◆ **INFORMATION PROVIDED**:

----

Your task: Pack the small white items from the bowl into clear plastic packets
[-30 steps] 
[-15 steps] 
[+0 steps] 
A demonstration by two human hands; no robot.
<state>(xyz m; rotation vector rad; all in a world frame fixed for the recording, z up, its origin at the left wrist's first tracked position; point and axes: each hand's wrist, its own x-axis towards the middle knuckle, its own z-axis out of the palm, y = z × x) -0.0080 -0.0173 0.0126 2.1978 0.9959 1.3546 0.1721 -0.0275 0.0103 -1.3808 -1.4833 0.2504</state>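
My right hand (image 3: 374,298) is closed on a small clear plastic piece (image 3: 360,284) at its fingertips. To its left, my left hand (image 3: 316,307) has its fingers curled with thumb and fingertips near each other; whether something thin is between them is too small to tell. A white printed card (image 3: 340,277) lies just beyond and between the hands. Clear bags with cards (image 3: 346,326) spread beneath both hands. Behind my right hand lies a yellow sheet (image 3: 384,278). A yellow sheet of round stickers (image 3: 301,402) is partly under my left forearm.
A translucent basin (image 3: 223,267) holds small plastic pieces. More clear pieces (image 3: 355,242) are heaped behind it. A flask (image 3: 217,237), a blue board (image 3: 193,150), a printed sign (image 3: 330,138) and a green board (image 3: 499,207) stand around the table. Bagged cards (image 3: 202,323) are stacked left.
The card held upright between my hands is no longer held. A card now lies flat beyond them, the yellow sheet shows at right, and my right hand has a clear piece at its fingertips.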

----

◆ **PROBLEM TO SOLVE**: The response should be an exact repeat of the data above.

◆ **REPLY**:
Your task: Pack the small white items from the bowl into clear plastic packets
[-30 steps] 
[-15 steps] 
[+0 steps] 
A demonstration by two human hands; no robot.
<state>(xyz m; rotation vector rad; all in a world frame fixed for the recording, z up, its origin at the left wrist's first tracked position; point and axes: each hand's wrist, its own x-axis towards the middle knuckle, its own z-axis out of the palm, y = z × x) -0.0080 -0.0173 0.0126 2.1978 0.9959 1.3546 0.1721 -0.0275 0.0103 -1.3808 -1.4833 0.2504</state>
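My right hand (image 3: 374,298) is closed on a small clear plastic piece (image 3: 360,284) at its fingertips. To its left, my left hand (image 3: 316,307) has its fingers curled with thumb and fingertips near each other; whether something thin is between them is too small to tell. A white printed card (image 3: 340,277) lies just beyond and between the hands. Clear bags with cards (image 3: 346,326) spread beneath both hands. Behind my right hand lies a yellow sheet (image 3: 384,278). A yellow sheet of round stickers (image 3: 301,402) is partly under my left forearm.
A translucent basin (image 3: 223,267) holds small plastic pieces. More clear pieces (image 3: 355,242) are heaped behind it. A flask (image 3: 217,237), a blue board (image 3: 193,150), a printed sign (image 3: 330,138) and a green board (image 3: 499,207) stand around the table. Bagged cards (image 3: 202,323) are stacked left.
The card held upright between my hands is no longer held. A card now lies flat beyond them, the yellow sheet shows at right, and my right hand has a clear piece at its fingertips.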

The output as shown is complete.